Another author that influenced me greatly was John Taylor Gatto, particularly Dumbing Us Down: The Hidden Curriculum of Compulsory Schooling and a couple of other books he wrote. I’m a sucker for impassioned rhetoric, and he had me nodding my head vigorously right off the bat. We continued to go through a phase of reading all we could about education and parenting, including other authors, such as Alfie Kohn’s exhaustively researched Punished by Rewards: The Trouble with Gold Stars, Incentive Plans, A’s, Praise, and Other Bribes. Also, Scott Noelle’s “Daily Groove” continues to be a thought-provoking resource full of helpful parenting ideas. We also attended the LIFE is Good unschooling conference a couple of years in a row and very much enjoyed ourselves there.
But we had a spur in our boot that made us want to keep looking, perhaps even beyond unschooling. Despite our misgivings, Morgan did love the social atmosphere that preschool provided. And I did see some benefit in their spending time apart from their parents on a regular basis. We had heard something about an “unschooling school” in Bothell, WA. I looked it up and read all the great essays on The Clearwater School website. I was quite inspired by what I saw. In fact, whereas I assumed Morgan would love it, I saw even more potential for how it could help my oldest, Samuel (then 6) grow through interaction with a wider variety of people, away from his parents.
So I made some more trips to the library and came home with books like Free at Last, Legacy of Trust, The Pursuit of Happiness, and Reflections on the Sudbury School Concept. These all came straight from Sudbury Valley School, founded in 1968 and the original source of inspiration for the 30+ Sudbury schools around the world. (You can get all of these books and many more at their online bookstore.) I very much enjoyed Daniel Greenberg’s scholarly look at education and what it means. Also, as one of the founders of Sudbury Valley, he had lots of stories to tell about their experiences. I was inspired—even more inspired than what I had discovered about the “unschooling” approach to education.
In fact, I was so inspired that I became a little jealous of kids who get to go to a Sudbury school, despite the fondness for my own schooling that I mentioned above. In the summer of 2007, I even started Googling for what that might look like. What would Sudbury schooling for adults look like? I searched for “synthetic village” and didn’t find much. But then one day I stumbled onto to the Clearwater Commons website, a co-housing project that some of the Clearwater School people are working on. It was then that I discovered the term “co-housing” and “intentional community” and was only a few clicks away to finding the house that we were to buy only a few months later, in Indianola, WA, home of both Wise Acres (where we now live) and The Trillium School (where my kids go to school).

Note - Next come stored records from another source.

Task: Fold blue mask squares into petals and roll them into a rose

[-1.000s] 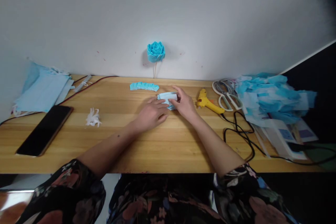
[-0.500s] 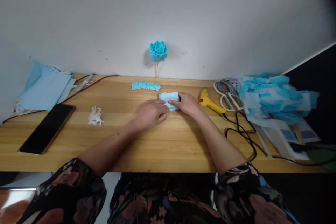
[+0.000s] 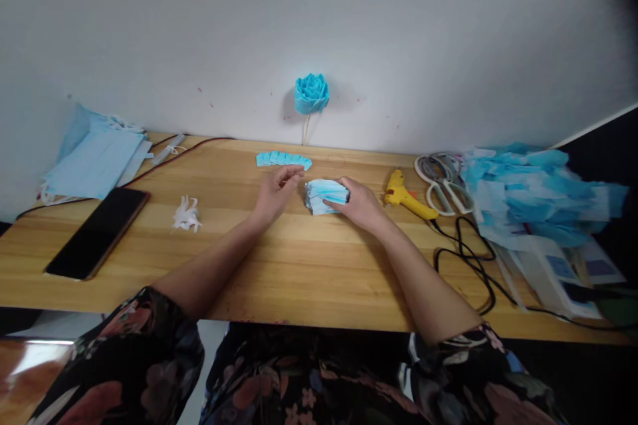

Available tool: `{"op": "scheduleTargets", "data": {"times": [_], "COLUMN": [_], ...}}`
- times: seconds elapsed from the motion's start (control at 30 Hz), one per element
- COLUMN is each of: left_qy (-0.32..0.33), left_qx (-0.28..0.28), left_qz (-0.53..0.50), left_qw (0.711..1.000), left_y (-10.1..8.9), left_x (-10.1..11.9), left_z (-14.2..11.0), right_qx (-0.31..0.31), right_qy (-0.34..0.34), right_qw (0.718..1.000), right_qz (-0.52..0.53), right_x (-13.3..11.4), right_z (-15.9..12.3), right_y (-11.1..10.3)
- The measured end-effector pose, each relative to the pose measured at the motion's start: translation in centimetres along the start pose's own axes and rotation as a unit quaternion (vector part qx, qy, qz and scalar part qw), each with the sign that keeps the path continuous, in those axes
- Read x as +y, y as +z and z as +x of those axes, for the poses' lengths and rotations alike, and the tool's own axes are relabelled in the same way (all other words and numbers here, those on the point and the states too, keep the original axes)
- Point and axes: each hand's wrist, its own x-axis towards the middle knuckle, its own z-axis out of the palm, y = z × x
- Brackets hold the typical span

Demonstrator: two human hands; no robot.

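Note:
My right hand (image 3: 361,204) grips the right end of a thick stack of pale blue mask-fabric pieces (image 3: 321,197), with the thumb along its near side. Just left of the stack, my left hand (image 3: 278,194) is off it, fingers apart and holding nothing I can see. Its fingertips are near a short row of small folded blue pieces (image 3: 282,159). Behind them a blue fabric rose (image 3: 312,93) stands on a thin stick against the wall.
To the right lie a yellow glue gun (image 3: 407,197) with a black cord (image 3: 463,249), white-handled scissors (image 3: 448,198) and a heap of blue fabric (image 3: 538,192). On the left are face masks (image 3: 94,163), a black phone (image 3: 100,232) and white scraps (image 3: 187,214).
My left hand has let go of the fabric stack and drawn away to the left, opening. The right hand still holds the stack, whose layered edges now show. The view has shifted slightly.

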Motion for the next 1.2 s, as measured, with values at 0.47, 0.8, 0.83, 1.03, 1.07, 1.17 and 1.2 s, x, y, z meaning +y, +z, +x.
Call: {"op": "scheduleTargets", "data": {"times": [0.47, 0.8, 0.83, 1.03, 1.07, 1.17, 1.2], "left_qy": [0.005, 0.179, 0.208, 0.257, 0.256, 0.251, 0.249], "left_qx": [-0.039, -0.123, -0.127, -0.18, -0.196, -0.227, -0.229], "left_qz": [-0.006, 0.206, 0.232, 0.362, 0.375, 0.403, 0.41], "left_qw": [0.999, 0.954, 0.942, 0.878, 0.869, 0.851, 0.847], "left_y": [-0.2, -0.2, -0.2, 0.1, 0.2, 0.2, 0.2], "left_x": [-0.7, 0.5, 0.6, 1.5, 1.6, 1.7, 1.7], "left_z": [0.4, -0.5, -0.5, -1.2, -1.3, -1.5, -1.5], "right_qx": [0.036, 0.047, 0.048, 0.054, 0.059, 0.086, 0.093], "right_qy": [0.118, 0.123, 0.125, 0.117, 0.119, 0.122, 0.121], "right_qw": [0.854, 0.867, 0.868, 0.872, 0.872, 0.865, 0.861], "right_qz": [0.506, 0.481, 0.478, 0.473, 0.471, 0.48, 0.485], "right_x": [0.8, 1.1, 1.2, 1.7, 1.8, 2.1, 2.2], "right_z": [0.2, 0.6, 0.6, 0.7, 0.7, 0.8, 0.8], "right_y": [-0.1, -0.4, -0.4, -0.7, -0.7, -1.0, -1.1]}}
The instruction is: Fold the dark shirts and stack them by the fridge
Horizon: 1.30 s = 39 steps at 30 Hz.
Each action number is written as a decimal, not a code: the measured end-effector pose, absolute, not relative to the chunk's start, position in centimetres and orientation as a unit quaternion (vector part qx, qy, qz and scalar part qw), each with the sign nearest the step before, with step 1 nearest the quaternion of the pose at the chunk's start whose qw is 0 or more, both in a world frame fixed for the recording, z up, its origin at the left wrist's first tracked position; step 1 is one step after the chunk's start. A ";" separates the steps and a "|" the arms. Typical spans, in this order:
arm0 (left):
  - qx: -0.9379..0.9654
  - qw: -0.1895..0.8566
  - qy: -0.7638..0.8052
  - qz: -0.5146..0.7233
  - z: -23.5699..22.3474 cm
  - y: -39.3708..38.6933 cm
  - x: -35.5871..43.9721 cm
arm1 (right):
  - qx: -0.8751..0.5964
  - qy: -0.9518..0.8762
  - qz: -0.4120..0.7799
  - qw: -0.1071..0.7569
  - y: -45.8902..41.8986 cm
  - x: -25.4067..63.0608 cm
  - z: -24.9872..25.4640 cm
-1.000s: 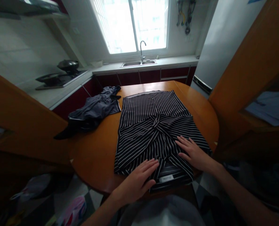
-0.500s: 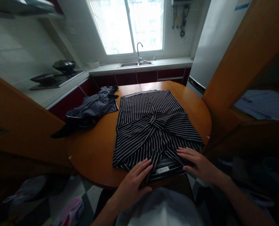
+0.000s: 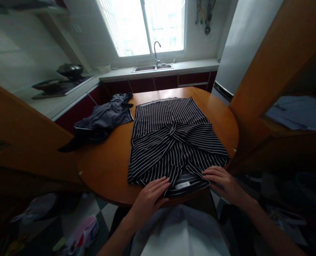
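A black shirt (image 3: 173, 149) with white stripes lies spread on the round wooden table (image 3: 101, 177). Its hem is at the far side and its collar faces me, with a white label (image 3: 182, 185) inside the neck. Both sleeves are laid inward over the body and meet at a bunched spot near the middle. My left hand (image 3: 151, 195) rests flat on the cloth left of the collar, fingers stretched out. On the other side, my right hand (image 3: 224, 183) lies with extended fingers over the right shoulder; its thumb is partly hidden at the cloth's edge.
A crumpled dark grey garment (image 3: 101, 119) hangs partly over the table's left edge. Beyond stand a counter with a sink (image 3: 152, 67) and a stove with a wok (image 3: 70, 70). Wooden partitions flank both sides; a plastic bag (image 3: 85, 229) is on the floor.
The view has tilted down slightly. My right hand has shifted a little onto the shirt's shoulder edge, its thumb drawn in nearer the cloth. My left hand stays beside the collar.
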<state>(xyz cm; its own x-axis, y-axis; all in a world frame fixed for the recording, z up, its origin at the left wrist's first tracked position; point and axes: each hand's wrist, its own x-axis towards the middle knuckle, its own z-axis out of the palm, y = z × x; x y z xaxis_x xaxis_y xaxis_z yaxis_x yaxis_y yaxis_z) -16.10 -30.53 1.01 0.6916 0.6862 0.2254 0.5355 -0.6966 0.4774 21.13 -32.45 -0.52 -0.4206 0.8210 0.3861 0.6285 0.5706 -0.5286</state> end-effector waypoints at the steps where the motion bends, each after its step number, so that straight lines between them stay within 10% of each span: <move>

Last summer, I had a chance to attend a staff conference at the Sudbury Valley School campus, and I’ve continued to be nothing but inspired by what I’ve seen. One of the most inspiring things I’ve witnessed is how dedicated the founders of various Sudbury schools are. The strength of both their intellect and their commitment is astounding. I’ve never been so exhausted after a conference. The discourse went from morning til night. I thought some of the technology conferences I’ve attended were pretty intense, but they were nothing compared to this one.
I remain fond of homeschooling, and unschooling in particular. But the Sudbury model is what inspires me. In a future article, I’ll look at some of the distinctions between unschooling and Sudbury schooling.